J(θ) = (1/2) Σ (h(xⁱ) - yⁱ)² + λ (p Σ θⱼ² + (1-p) Σ |θⱼ|)
Model Evaluation Metrics
- MSE: Mean Squared Error, lower is better.
- RMSE: Root Mean Squared Error.
- R²: Coefficient of determination, best value is 1. Can be negative for poor models.
Hyperparameter Tuning
Cross-validation (e.g., k-fold) is used to find optimal regularziation parameters λ and mixing ratio p.

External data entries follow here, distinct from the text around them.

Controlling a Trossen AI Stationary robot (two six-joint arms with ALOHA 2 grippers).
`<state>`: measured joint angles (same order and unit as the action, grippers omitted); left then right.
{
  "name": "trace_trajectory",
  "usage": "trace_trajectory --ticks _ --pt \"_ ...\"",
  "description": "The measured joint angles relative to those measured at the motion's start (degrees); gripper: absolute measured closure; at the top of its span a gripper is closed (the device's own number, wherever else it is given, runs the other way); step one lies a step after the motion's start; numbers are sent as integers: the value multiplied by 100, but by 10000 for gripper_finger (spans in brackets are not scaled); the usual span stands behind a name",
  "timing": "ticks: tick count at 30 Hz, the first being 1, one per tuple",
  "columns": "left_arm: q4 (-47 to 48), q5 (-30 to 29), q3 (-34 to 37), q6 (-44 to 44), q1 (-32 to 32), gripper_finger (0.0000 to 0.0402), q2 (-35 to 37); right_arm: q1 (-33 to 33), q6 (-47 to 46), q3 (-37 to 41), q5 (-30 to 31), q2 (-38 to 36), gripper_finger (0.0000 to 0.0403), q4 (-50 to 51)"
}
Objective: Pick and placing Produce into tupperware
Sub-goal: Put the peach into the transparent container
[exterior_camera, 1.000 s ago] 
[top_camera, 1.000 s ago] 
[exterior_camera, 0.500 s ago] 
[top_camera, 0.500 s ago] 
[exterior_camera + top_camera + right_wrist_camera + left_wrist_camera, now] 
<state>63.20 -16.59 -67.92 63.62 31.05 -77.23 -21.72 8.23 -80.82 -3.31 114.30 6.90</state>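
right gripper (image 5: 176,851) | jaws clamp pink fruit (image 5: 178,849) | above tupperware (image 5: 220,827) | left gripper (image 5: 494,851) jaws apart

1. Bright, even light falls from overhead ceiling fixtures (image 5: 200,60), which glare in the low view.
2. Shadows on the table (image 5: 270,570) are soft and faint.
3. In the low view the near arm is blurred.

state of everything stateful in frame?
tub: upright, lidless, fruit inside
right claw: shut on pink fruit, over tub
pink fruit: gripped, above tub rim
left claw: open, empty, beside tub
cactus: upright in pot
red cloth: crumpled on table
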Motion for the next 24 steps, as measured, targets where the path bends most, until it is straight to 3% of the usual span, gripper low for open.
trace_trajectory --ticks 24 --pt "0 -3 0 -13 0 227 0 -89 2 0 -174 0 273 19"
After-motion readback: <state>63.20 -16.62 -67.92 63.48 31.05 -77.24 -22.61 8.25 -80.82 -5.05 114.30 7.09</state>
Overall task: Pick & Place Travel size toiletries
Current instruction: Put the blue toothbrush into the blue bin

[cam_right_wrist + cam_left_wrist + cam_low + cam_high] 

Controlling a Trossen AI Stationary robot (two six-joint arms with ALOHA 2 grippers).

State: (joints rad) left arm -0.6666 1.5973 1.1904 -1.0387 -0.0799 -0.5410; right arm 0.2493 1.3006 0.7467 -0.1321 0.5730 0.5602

Code Example: Scikit-learn Implementations
import pandas as pd
from sklearn.model_selection import train_test_split
from sklearn.linear_model import LinearRegression, Ridge, Lasso
from sklearn.preprocessing import PolynomialFeatures
data = pd.read_csv('boston_housing.data', sep='\s+', header=None)
X = data.iloc[:, :-1]
y = data.iloc[:, -1]
X_train, X_test, y_train, y_test = train_test_split(X, y, train_size=0.3, random_state=10)
# Linear Regression
lr = LinearRegression()
lr.fit(X_train, y_train)
print('Linear train R²:', lr.score(X_train, y_train))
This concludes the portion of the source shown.